Document Type

Commentary

Publication Date

2006

Abstract

LULAC v. Perry held that Texas violated Section 2 of the Voting Rights Act when it displaced nearly 100,000 Latino residents from a congressional district in Laredo to protect the Republican incumbent they refused to support. At the same time, the Justices let stand the dismantling of a so-called “coalition” district in Fort Worth where African-American voters comprising a minority of the district’s population allegedly enjoyed effective control in deciding the district’s representative. Only Justice Kennedy supported the outcome in both Laredo and Fort Worth. His opinion marks the first time that he, or indeed a majority of the Justices, has identified a Section 2 violation in a merits case since Congress amended the statute in 1982. In so doing, Justice Kennedy posits a distinct conception of the role of race in the districting process, one that prohibits districts drawn to construct racially-defined political communities as well as districts that impair the political power of existing communities. This approach neither removes race from the decision-making calculus nor tempers its prominence, but instead channels its use to designated ends. The approach differs from that taken by the Chief Justice, who lamented this “sordid business, this divvying us by race,” but would have done nothing to restrain the institutions most responsible for doing so. Justice Kennedy’s opinion also demonstrates both how partisan gerrymandering shapes claims under the Voting Rights Act, and how the Act may provide a meaningful curb on such gerrymandering.
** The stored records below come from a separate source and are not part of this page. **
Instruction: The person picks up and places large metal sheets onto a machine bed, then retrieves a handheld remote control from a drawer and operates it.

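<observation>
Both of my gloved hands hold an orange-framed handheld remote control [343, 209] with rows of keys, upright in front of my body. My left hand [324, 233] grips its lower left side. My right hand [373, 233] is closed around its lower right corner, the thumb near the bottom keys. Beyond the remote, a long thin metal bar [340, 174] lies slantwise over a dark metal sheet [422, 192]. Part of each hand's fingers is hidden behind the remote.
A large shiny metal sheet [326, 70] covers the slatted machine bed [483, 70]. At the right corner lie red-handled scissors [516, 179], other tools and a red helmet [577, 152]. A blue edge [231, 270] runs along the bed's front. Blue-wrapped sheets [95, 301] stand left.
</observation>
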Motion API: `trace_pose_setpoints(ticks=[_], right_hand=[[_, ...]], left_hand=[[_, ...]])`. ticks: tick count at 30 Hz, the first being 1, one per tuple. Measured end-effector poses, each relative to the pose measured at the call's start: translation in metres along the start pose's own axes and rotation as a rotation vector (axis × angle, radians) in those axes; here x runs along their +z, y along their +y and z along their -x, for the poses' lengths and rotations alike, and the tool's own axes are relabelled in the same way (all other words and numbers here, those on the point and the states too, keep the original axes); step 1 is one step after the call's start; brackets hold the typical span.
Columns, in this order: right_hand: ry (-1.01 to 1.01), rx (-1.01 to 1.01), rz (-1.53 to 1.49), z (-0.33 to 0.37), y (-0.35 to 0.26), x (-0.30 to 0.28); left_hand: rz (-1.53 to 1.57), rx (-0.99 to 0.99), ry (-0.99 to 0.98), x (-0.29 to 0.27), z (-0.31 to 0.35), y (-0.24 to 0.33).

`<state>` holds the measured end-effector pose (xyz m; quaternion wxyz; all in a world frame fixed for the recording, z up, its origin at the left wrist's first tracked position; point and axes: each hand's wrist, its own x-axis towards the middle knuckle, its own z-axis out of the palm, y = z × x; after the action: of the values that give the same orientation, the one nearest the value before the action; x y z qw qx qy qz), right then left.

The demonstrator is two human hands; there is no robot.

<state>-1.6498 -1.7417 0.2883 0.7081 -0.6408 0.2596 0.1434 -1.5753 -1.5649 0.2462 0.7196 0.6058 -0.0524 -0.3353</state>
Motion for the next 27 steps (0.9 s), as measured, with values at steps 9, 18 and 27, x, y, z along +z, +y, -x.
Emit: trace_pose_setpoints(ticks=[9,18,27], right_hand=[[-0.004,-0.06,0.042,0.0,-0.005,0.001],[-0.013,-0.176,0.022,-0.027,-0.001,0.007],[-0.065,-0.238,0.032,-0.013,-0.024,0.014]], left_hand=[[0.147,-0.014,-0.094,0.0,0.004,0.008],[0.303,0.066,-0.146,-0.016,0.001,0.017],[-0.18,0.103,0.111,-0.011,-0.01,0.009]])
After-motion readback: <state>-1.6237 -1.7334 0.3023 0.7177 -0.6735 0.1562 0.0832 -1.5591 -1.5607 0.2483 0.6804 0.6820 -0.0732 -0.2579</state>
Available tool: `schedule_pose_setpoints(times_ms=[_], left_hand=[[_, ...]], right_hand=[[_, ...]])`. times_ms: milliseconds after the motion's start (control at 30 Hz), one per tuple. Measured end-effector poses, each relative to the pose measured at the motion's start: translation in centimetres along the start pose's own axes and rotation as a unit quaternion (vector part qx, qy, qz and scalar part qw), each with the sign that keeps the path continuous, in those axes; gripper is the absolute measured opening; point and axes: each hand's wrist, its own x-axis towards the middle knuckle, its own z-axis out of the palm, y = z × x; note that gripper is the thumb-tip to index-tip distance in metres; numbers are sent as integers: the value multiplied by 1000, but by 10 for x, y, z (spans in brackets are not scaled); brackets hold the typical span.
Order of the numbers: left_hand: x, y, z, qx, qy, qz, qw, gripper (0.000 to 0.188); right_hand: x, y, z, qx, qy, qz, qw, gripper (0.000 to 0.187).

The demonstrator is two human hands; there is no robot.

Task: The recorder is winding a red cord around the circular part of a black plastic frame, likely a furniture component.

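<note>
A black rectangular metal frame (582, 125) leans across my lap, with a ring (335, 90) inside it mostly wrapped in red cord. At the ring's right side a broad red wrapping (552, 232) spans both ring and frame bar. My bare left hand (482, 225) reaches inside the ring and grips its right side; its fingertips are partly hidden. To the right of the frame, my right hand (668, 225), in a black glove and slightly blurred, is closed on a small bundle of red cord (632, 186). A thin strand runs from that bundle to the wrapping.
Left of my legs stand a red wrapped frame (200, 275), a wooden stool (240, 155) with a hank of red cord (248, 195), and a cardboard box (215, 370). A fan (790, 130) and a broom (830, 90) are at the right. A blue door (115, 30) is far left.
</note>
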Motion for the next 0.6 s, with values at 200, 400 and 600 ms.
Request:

LULAC specifically restrains the use of incumbency protection as a districting principle, at least insofar as its application dilutes the voting strength of a racial minority. More generally, LULAC ’s identification of racial vote dilution in Laredo but not in Fort Worth suggests a nascent conception of political harm to voters regardless of race when a political system is rigged to block competition. In other words, LULAC suggests that Justice Kennedy may find within the Voting Rights Act itself the standard he has been seeking for managing claims of partisan gerrymandering.